Vsftp set up virtual users different directories assign different permissions operation steps detailed

Last Update:2017-01-15 Source: Internet

Author: User

Tags ftp login

Developer on Alibaba Coud: Build your first app with APIs, SDKs, and tutorials on the Alibaba Cloud. Read more ＞

VSFTPD Server supports anonymous users, local Users and virtual users three types of user accounts, the use of virtual user account can provide a centrally managed FTP root directory, convenient for administrator management, while the user name for FTP login, password and system user account, Further enhance the security of the FTP server.

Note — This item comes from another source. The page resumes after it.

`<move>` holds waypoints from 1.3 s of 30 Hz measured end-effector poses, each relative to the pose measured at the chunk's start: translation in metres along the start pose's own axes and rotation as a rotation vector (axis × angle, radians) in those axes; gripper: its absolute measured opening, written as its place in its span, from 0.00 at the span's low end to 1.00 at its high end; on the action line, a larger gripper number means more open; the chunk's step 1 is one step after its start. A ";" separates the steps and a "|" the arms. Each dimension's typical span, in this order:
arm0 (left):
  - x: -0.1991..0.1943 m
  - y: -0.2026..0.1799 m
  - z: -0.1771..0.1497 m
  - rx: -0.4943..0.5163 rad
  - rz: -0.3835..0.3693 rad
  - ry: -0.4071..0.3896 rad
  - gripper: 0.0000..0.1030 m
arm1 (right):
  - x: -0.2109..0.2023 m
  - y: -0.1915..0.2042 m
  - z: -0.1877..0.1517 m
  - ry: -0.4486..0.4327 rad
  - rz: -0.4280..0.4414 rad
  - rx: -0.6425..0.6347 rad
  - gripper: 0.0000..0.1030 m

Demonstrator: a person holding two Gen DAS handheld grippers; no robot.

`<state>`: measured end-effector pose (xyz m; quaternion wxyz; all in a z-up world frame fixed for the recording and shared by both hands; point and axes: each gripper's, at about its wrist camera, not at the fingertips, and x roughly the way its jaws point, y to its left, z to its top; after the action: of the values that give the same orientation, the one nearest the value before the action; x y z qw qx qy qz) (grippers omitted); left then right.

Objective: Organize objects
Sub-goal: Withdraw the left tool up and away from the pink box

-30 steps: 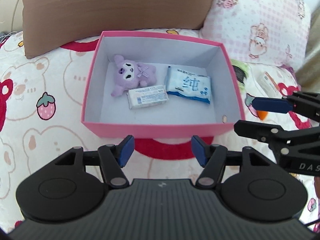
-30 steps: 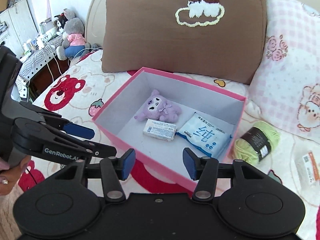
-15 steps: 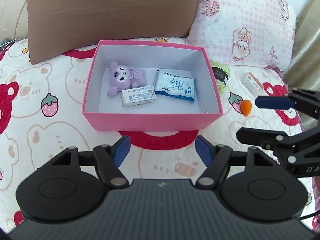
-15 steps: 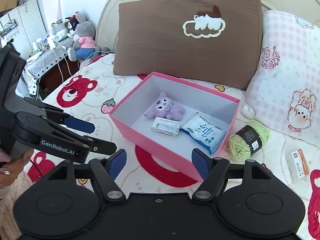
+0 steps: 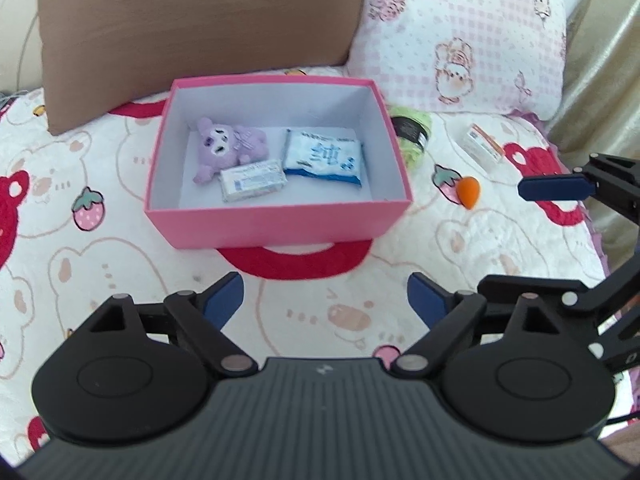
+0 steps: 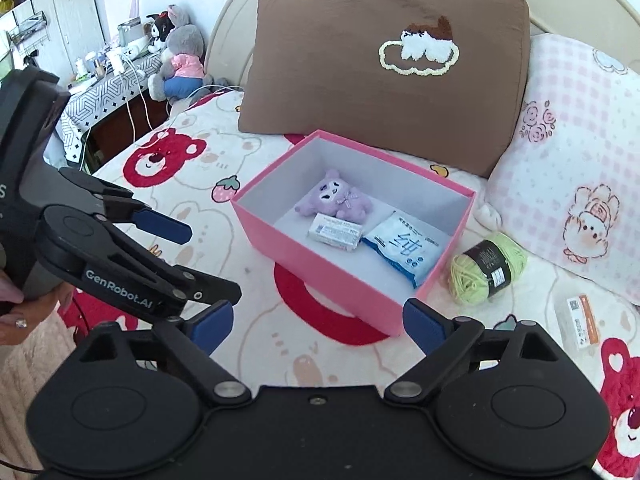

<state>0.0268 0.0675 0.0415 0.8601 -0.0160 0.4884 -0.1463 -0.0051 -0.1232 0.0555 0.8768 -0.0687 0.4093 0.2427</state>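
Note:
A pink box [image 5: 276, 222] [image 6: 328, 264] sits on the bedspread and holds a purple plush toy [image 5: 228, 148] [image 6: 334, 200], a small white packet [image 5: 253, 179] [image 6: 335, 232] and a blue-and-white tissue pack [image 5: 324, 156] [image 6: 406, 250]. To the box's right lie a green yarn ball [image 5: 412, 134] [image 6: 486, 268], a small orange-and-white carton [image 5: 482, 147] [image 6: 579, 322] and an orange teardrop sponge [image 5: 468, 192]. My left gripper [image 5: 325, 300] hangs back from the box's front wall, jaws opening with nothing between them. My right gripper [image 6: 316, 324] is near the box's right front corner, jaws opening, also empty.
A brown pillow [image 6: 384, 76] and a pink checked pillow [image 5: 460, 36] lean behind the box. A side table with plush toys [image 6: 176, 64] and cables stands left of the bed. A hand [image 6: 12, 312] holds the left gripper at the left edge of the right wrist view.
Both grippers have drawn back and up from the box, which now looks smaller and farther. The jaws of both have spread much wider.

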 end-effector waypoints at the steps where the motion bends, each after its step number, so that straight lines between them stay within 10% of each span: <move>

1. Add or change the following configuration statement in/etc/vsftpd/vsftpd.conf:

*************************************************************************************************************** ******

Note: Add a split file in vsftpd.conf. user_config_dir=/etc/vsftpd

Build a user with the same name in/etc/vsftpd, and write the following in it (upload only)

Write_enable=yes
Cmds_allowed=abor,cwd,list,mdtm,mkd,nlst,pass,pasv,port,pwd,quit,rnfr,rnto,size,stor,type,user,rest,cdup,help, Mode,noop,rein,stat,stou,stru,syst,feat
file_open_mode=0444

*************************************************************************************************************** ***********

Copy CodeThe code is as follows:
Anonymous_enable=no (Of course you can also set the Yes, while allowing anonymous users to log in)
Local_enable=yes (must be set to Yes, because the virtual user is mapped to the local user of Vsan to access)
Guest_enable=yes (Enable virtual user)
Guest_username=virtual (created in the 5th step, mapping the virtual user to a local virtual user)
Pam_service_name=vsftpd.vu (created in 2nd step, specify PAM configuration file, file already exists in/etc/pam.d/)
User_config_dir=/etc/vsftpd/user_conf (7th, 8-step creation, specifying the storage path for different virtual user profiles)

2, modify the file vsftpd.vu in/etc/pam.d/, compare the contents:

Copy CodeThe code is as follows:
Auth Required pam_userdb.so Db=/etc/vsftpd/vsftpd_login
Account Required Pam_userdb.so Db=/etc/vsftpd/vsftpd_login

(/etc/vsftpd/vsftpd_login in 3rd, 4 steps to create, user account password database file)

3, set up the user list/tmp/logins.txt content as follows

Copy CodeThe code is as follows:
Web (account number)
(User password)
Download (account number)
(User password)
Admin (account number)
(User password)

Note: Do not have a blank line, one line of account password; Odd behavior account number, even behavior password

4. Create Visitor data file (if not available: Yum install db4-utils)
#db_load-T-t hash-f/tmp/logins.txt/etc/vsftpd/vsftpd_login.db

5. Establish a local virtual user:

Copy CodeThe code is as follows:
#useradd-D/home/ftp-s/sbin/nologin virtual

6. Create a directory in/home/ftp/and change its properties and its host

Copy CodeThe code is as follows:
#chown virtual/home/ftp
#chmod 700/home/ftp

7. Create FTP User Configuration file directory:/etc/vsftpd/user_conf

Copy CodeThe code is as follows:
#mkdir/etc/vsftpd/user_conf

8. Create a user-named profile Web, download, admin in the/etc/vsftpd/user_conf directory

The contents of the "download" file are as follows:

Copy CodeThe code is as follows:
Local_root=/home/ftp (Of course, you can also be happy to set the other, but pay attention to the virtual user's permissions on this directory)
Anon_world_readable_only=no (enable download users to download, can only download; write Yes, you will not be able to list files and directories)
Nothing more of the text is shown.